YOUR TASK =
Go line by line through the entries and show those that hold the string "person".

PROVIDED MATERIAL =
::::::::
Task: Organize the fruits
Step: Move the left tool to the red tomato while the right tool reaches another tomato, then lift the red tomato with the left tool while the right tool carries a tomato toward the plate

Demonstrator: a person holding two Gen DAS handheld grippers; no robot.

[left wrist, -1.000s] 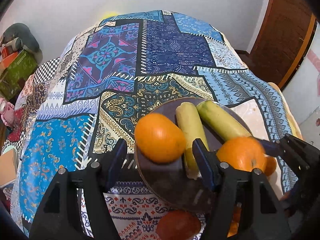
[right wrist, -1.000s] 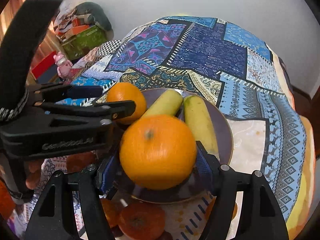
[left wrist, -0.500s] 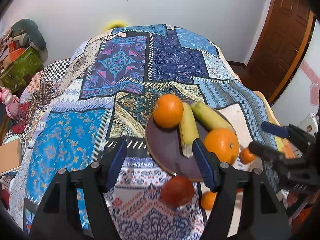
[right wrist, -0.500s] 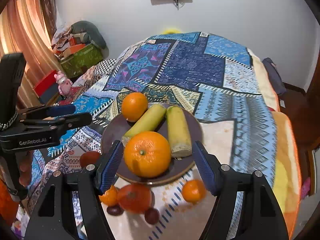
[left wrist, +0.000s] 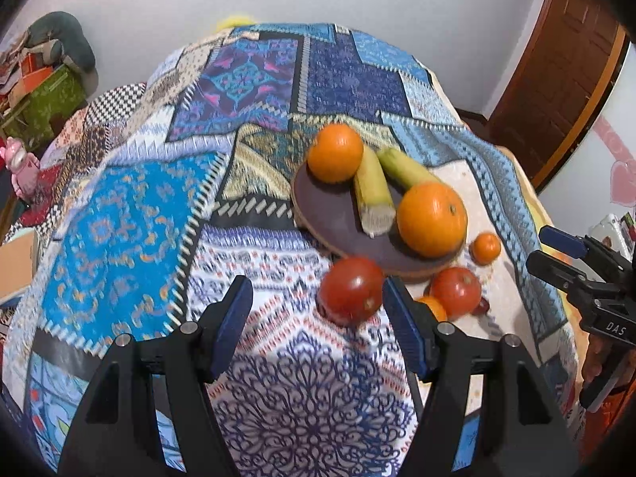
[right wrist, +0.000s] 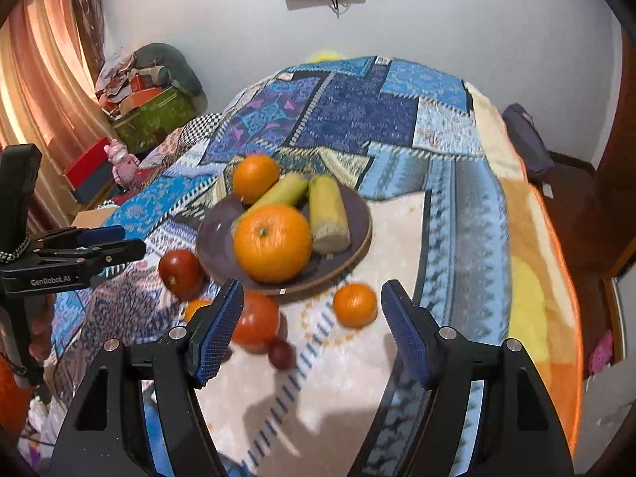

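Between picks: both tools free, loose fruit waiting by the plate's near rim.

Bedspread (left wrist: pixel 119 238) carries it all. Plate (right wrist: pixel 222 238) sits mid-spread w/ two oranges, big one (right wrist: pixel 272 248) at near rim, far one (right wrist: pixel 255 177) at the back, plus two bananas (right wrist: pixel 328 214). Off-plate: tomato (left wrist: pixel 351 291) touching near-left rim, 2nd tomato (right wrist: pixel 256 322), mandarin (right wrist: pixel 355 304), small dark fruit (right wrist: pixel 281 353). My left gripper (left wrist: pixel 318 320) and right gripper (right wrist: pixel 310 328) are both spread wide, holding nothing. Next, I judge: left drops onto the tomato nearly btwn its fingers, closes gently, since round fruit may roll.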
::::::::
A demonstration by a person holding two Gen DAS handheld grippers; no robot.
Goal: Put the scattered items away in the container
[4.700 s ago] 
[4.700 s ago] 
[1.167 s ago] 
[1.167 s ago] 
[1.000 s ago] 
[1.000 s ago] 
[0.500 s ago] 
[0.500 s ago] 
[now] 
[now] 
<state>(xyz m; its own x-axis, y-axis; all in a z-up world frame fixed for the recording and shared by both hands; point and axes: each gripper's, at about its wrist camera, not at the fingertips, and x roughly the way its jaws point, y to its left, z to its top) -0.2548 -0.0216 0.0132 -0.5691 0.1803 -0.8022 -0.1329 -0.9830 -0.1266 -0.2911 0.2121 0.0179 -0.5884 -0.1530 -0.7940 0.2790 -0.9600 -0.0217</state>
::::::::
RESULT OF THIS EXERCISE =
Demonstrator: a person holding two Gen DAS handheld grippers; no robot.
A demonstration by a person holding two Gen DAS handheld grippers; no robot.

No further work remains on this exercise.